# Matplotlib and Seaborn plotting

datasets:

- `salary.csv` -- a dataset comparing salary data across gender and tenure lines for academics 
- `wine_quality.csv` -- a dataset comparing chemical qualities of red and white wine and user-rated quality scores (on a 10 point scale)


##### Workflow Tips

1. Open the data and do a quick EDA:
  - How many rows and columns?
  - Is there missing data?
  - What do each of the columns mean?
2. Begin plotting:
  - If a variable of interest is encoded as a string, do some feature extraction / transformation to turn it into numeric values
  - Use something like seaborn's pairplot to visualize overall relationships
  - Start digging into a bivariate relationship
3. Refine plots:
  - Try different plotting types / plotting options
  - Remember titles, axes labels, etc.
  - Does the plot have a story?

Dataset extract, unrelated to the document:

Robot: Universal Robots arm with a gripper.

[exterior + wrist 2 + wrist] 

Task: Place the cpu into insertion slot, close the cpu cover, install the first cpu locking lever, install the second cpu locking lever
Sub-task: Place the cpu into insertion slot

What should a reader take away from the plot?

In [None]:
import numpy as np
import pandas as pd
import matplotlib.pyplot as plt
import seaborn as sns
%matplotlib inline

# Salary

In [None]:
salary = pd.read_csv('datasets/salary.csv')
salary.head()

In [None]:
d = {'doctorate': True, 'masters': False}
salary['dg'].map(d)

any(salary['dg'])

In [None]:
salary['dg']

In [None]:
salary.info

In [None]:
salary['yr'].max()

In [None]:
salary['dg']

In [None]:
sns.distplot(salary['sl'], kde=False)

In [None]:
sns.barplot(x='sx', y='sl', data=salary)

In [None]:
corr_salary = salary[['sx', 'rk', 'yr', 'dg', 'yd', 'sl']].corr()
corr_salary

In [None]:
corr_salary = salary[['yr', 'yd']].corr()
corr_salary

In [None]:
sns.heatmap(corr_salary, annot=True)

In [None]:
sns.violinplot(x='yr', y='yd', hue='sx', data=salary)

In [None]:
sns.pairplot(salary[['sx', 'rk', 'yr', 'dg', 'yd', 'sl']])

In [None]:
sns.jointplot(x='yr', y='sl', data=salary, kind='kde')

# Wine Quality

In [None]:
wine = pd.read_csv('datasets/wine_quality.csv')
wine.head()

In [None]:
wine.info()

In [None]:
wine.columns

In [None]:
corr_wine = wine[['quality','fixed acidity', 'volatile acidity', 'citric acid', 'residual sugar',
       'chlorides', 'free sulfur dioxide', 'total sulfur dioxide', 'density',
       'pH', 'sulphates', 'alcohol', 'type']].corr()
corr_wine

In [None]:
sns.heatmap(corr_wine, annot=True)

In [None]:
sns.pairplot(wine[['fixed acidity', 'volatile acidity', 'citric acid', 'residual sugar',
       'chlorides', 'free sulfur dioxide', 'total sulfur dioxide', 'density',
       'pH', 'sulphates', 'alcohol', 'quality', 'type']])

In [None]:
sns.jointplot(x='quality', y='alcohol', data=wine)

In [None]:
sns.violinplot(x='quality', y='alcohol', data=wine)

In [None]:
fig = plt.figure() # Instantiates a figure, which will be empty
ax = fig.add_subplot(1, 1, 1) # Adds a subplot (read, axes) to the figure

# ## Set different aspects of the graph by calling methods on the axes
ax.set_xlim([0.5, 4.5]) # Set the minimum and maximum of x-axis to be 0.5 and 4.5
ax.set_ylim([5, 32]) # Set the min and max of the y-axis. Minimum value comes first, followed by the maximum
ax.set_title('An Example Graph') # Set the title of the graph.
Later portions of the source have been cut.